We have to remember that is the persona he uses for stage for entertainment. The same as Alice Cooper, who is reported to be a very nice guy, plays a part in his stage productions, Not unlike a hollywood actor. For example Anthony Hopkins plays a cannible serial killer in a movie. But would you let that alone determine whether you'd invite him in to your home?
Now take someone like Chris Brown. He's a good looking fairly decent looking fellow. But in real life he badly abuses his girlfriend. Regardless of what part he plays in his entertainment life, I would hold the fact that he's a woman beater against him and would not invite him in to my home.


----------



## Steadfastly

guitarman2 said:


> We have to remember that is the persona he uses for stage for entertainment. The same as Alice Cooper, who is reported to be a very nice guy, plays a part in his stage productions, Not unlike a hollywood actor. For example Anthony Hopkins plays a cannible serial killer in a movie._* But would you let that alone determine whether you'd invite him in to your home?*_
> Now take someone like Chris Brown. He's a good looking fairly decent looking fellow. But in real life he badly abuses his girlfriend. Regardless of what part he plays in his entertainment life, I would hold the fact that he's a woman beater against him and would not invite him in to my home.

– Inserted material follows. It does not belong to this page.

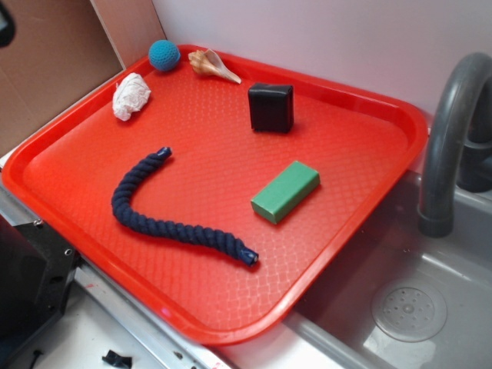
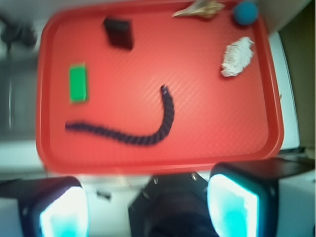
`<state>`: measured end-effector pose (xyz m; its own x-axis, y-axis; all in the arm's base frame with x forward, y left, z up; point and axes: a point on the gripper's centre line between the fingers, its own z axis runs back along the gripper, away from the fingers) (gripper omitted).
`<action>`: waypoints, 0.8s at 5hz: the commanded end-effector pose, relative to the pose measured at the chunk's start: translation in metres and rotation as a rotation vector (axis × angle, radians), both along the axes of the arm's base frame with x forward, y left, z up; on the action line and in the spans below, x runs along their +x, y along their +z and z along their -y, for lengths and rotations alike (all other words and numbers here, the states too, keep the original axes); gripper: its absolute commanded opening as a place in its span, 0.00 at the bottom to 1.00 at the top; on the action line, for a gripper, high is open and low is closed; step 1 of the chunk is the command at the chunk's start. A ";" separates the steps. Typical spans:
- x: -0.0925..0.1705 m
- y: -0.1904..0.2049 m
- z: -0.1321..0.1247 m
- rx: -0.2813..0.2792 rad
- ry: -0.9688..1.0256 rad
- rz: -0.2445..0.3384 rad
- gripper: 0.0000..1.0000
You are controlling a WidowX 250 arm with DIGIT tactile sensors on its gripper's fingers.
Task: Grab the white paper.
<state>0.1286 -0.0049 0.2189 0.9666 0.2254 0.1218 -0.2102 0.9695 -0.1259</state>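
On the red tray (image 1: 338,231), white paper (image 1: 131,96) beside teal ball (image 1: 164,54), jaws spread wide, seen only by wrist view.

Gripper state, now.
Gripper: open, jaws spread wide, holding nothing; the paper lies untouched on the tray.

Small crumpled wad of white paper (image 1: 131,96) (image 2: 237,56), oblong and wrinkled, tissue-like, lying loose and untouched on the red tray, near its far left corner by the rim, long axis angled toward that corner
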 end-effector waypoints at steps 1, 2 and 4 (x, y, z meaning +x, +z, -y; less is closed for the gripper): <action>0.041 -0.045 -0.056 0.022 0.451 0.247 1.00; 0.068 -0.078 -0.092 -0.053 0.592 0.256 1.00; 0.105 -0.142 -0.130 -0.012 0.589 0.174 1.00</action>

Yes, that movie was demonic. Anyone playing that role is not someone I would associate with. Also, anyone who stoops to that level to get noticed is not someone who I feel is good association. There are lots and lots of artists who don't do that and have excellent careers and are seen as pretty average people by and large. Examples are the Beatles (except John was a little weird), Vince Gill, The Beach Boys, The Guess Who, etc.


----------



## fredyfreeloader

Steadfastly said:


> And you would invite that ^^^^ home to dinner in front of your wife and kids?


I don't have to worry about the kids their in their forties now. The grandchildren see this kind of thing on a regular basis as there are gay and lesbian kids in school and there are also drama classes where the young dress up, virtually every aspect of entertainment has people playing roles, that does not mean these people are subhuman so we should just discard them or put them away in a closet somewhere so we only have to see them when we want to be entertained or just lock them up forever. There are any number of entertainers that I don't feel are should be allowed out in public to entertain not because they are gay, not because they are black, not because they are any minority, just simply because they are not good entertainers/singers/musicians, if they can entertain me I will listen and talk to them as long as they are not pedophiles "you fuck" with the kids you don't belong in my world you belong locked up forever. Would I invite David Bowie home to meet my wife if I didn't I'd be sleeping on the sofa for a month or two .


----------



## keto

Steadfastly said:


> And you would invite that ^^^^ home to dinner in front of your wife and kids?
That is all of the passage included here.